## EXERCISE BRIEF
Go through the data below and copy each line where the word "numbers" occurs.

## MATERIAL PROVIDED
----
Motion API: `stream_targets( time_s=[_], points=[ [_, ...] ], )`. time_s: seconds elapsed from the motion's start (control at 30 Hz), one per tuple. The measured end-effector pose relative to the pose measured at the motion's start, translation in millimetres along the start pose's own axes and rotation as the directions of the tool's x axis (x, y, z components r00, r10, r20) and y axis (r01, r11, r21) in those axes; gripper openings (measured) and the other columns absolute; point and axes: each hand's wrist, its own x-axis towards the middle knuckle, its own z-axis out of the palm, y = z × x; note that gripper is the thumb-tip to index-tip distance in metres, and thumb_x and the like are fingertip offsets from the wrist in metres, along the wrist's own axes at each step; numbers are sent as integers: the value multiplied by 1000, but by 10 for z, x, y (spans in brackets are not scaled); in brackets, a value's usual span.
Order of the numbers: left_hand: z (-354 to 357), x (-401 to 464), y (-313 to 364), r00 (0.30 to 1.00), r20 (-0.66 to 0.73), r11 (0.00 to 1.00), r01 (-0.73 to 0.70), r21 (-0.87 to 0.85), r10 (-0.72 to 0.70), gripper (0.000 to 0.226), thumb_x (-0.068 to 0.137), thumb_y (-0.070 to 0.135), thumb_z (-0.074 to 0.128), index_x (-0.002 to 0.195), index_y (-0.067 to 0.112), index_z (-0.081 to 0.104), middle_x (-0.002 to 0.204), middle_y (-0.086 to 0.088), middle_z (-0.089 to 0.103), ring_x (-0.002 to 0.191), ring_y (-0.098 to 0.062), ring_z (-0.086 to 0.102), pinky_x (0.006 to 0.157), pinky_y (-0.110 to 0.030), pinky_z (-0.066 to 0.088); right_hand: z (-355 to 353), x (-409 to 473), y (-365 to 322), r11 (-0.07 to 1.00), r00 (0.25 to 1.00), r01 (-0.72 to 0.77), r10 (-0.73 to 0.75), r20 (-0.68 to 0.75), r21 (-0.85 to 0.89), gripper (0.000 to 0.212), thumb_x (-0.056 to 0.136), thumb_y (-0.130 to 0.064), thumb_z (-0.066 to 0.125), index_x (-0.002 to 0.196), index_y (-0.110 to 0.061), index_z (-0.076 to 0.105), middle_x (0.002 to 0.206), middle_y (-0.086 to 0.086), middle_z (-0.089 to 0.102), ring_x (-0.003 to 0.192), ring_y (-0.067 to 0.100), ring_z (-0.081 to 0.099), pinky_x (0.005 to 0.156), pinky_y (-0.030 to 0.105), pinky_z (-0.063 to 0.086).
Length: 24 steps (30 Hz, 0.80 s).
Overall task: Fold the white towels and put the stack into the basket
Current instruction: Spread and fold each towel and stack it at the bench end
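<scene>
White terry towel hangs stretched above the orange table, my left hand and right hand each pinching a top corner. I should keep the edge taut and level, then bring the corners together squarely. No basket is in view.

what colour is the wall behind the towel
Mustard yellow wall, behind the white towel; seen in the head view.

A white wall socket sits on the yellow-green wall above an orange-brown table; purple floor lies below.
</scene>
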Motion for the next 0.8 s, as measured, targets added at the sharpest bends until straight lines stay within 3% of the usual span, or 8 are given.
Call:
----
## EXERCISE SOLUTION
Motion API: `stream_targets( time_s=[_], points=[ [_, ...] ], )`. time_s: seconds elapsed from the motion's start (control at 30 Hz), one per tuple. The measured end-effector pose relative to the pose measured at the motion's start, translation in millimetres along the start pose's own axes and rotation as the directions of the tool's x axis (x, y, z components r00, r10, r20) and y axis (r01, r11, r21) in those axes; gripper openings (measured) and the other columns absolute; point and axes: each hand's wrist, its own x-axis towards the middle knuckle, its own z-axis out of the palm, y = z × x; note that gripper is the thumb-tip to index-tip distance in metres, and thumb_x and the like are fingertip offsets from the wrist in metres, along the wrist's own axes at each step; numbers are sent as integers: the value multiplied by 1000, but by 10 for z, x, y (spans in brackets are not scaled); in brackets, a value's usual span.
Order of the numbers: left_hand: z (-354 to 357), x (-401 to 464), y (-313 to 364), r00 (0.30 to 1.00), r20 (-0.66 to 0.73), r11 (0.00 to 1.00), r01 (-0.73 to 0.70), r21 (-0.87 to 0.85), r10 (-0.72 to 0.70), gripper (0.000 to 0.226), thumb_x (-0.068 to 0.137), thumb_y (-0.070 to 0.135), thumb_z (-0.074 to 0.128), index_x (-0.002 to 0.195), index_y (-0.067 to 0.112), index_z (-0.081 to 0.104), middle_x (-0.002 to 0.204), middle_y (-0.086 to 0.088), middle_z (-0.089 to 0.103), ring_x (-0.002 to 0.191), ring_y (-0.098 to 0.062), ring_z (-0.086 to 0.102), pinky_x (0.006 to 0.157), pinky_y (-0.110 to 0.030), pinky_z (-0.066 to 0.088); right_hand: z (-355 to 353), x (-409 to 473), y (-365 to 322), r11 (-0.07 to 1.00), r00 (0.25 to 1.00), r01 (-0.72 to 0.77), r10 (-0.73 to 0.75), r20 (-0.68 to 0.75), r21 (-0.85 to 0.89), gripper (0.000 to 0.212), thumb_x (-0.056 to 0.136), thumb_y (-0.130 to 0.064), thumb_z (-0.066 to 0.125), index_x (-0.002 to 0.196), index_y (-0.110 to 0.061), index_z (-0.076 to 0.105), middle_x (0.002 to 0.206), middle_y (-0.086 to 0.086), middle_z (-0.089 to 0.102), ring_x (-0.003 to 0.192), ring_y (-0.067 to 0.100), ring_z (-0.081 to 0.099), pinky_x (0.005 to 0.156), pinky_y (-0.030 to 0.105), pinky_z (-0.063 to 0.086).

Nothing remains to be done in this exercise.